Friday, May 2, 2008
Elaine And Pain
MadPriest has a pain in the neck. I have a pain in the knee. All of this is getting to be a large PITA. I offer this bit of dialog from "Seinfeld":
ELAINE'S OFFICE - DAY
Elaine is sitting at her desk smelling a pen.
ELAINE (thinking): This pen smells really bad. So why do I keep smelling it? Is it too late for me to go to law school?
There's a knock on the door and several co-workers enter with a cake.
ELAINE: What is this?
MALE WORKER: You were out sick yesterday, so we got you a get-well cake.
FEMALE WORKER: It's carrot. It's good for you.
WORKERS (singing): Get well get well soon, we wish you to get--
ELAINE: Stop it! That's not even a song!
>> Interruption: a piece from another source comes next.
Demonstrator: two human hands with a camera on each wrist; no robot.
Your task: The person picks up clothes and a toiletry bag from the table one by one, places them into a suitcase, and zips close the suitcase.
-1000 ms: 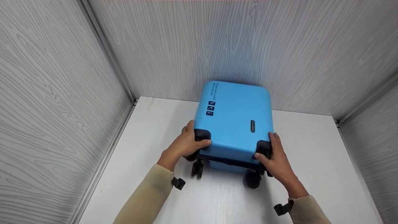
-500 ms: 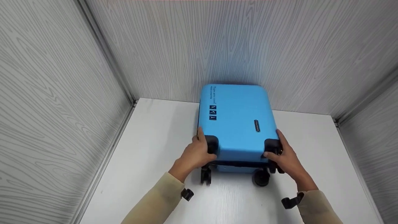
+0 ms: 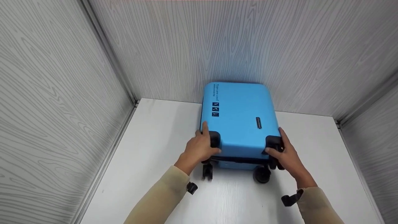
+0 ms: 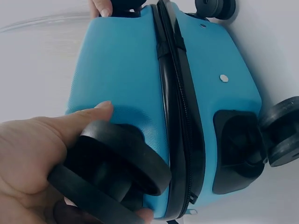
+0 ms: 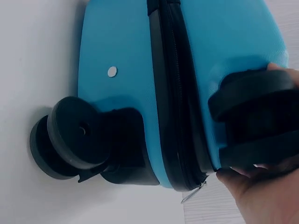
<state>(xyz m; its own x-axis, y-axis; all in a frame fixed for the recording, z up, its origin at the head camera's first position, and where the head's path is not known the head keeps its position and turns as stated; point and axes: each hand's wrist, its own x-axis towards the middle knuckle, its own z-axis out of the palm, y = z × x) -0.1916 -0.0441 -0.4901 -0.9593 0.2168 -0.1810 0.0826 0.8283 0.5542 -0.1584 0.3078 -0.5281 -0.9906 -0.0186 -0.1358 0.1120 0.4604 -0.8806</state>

I mean, now we're celebrating a sick day?
MALE WORKER: I think it's nice.
ELAINE: What? What is nice? Trying to fill the void in your life with flour and sugar and egg and vanilla? I mean, we are all unhappy. Do we have to be fat, too? Not you Becky, I know you have a slow metabolism. I don't want one more piece of cake in my office!
Another worker enters late.
WORKER (singing): Get well, get well soon--
MALE WORKER: It's not happening.
They all start to leave disappointed.
BECKY: Can we still eat it?
So much for pain. Get thee away from us, Pain! I want laughs!
Do go and offer prayers and sympathy to MadPriest. He's worse off than I am.
Photo from Wiki.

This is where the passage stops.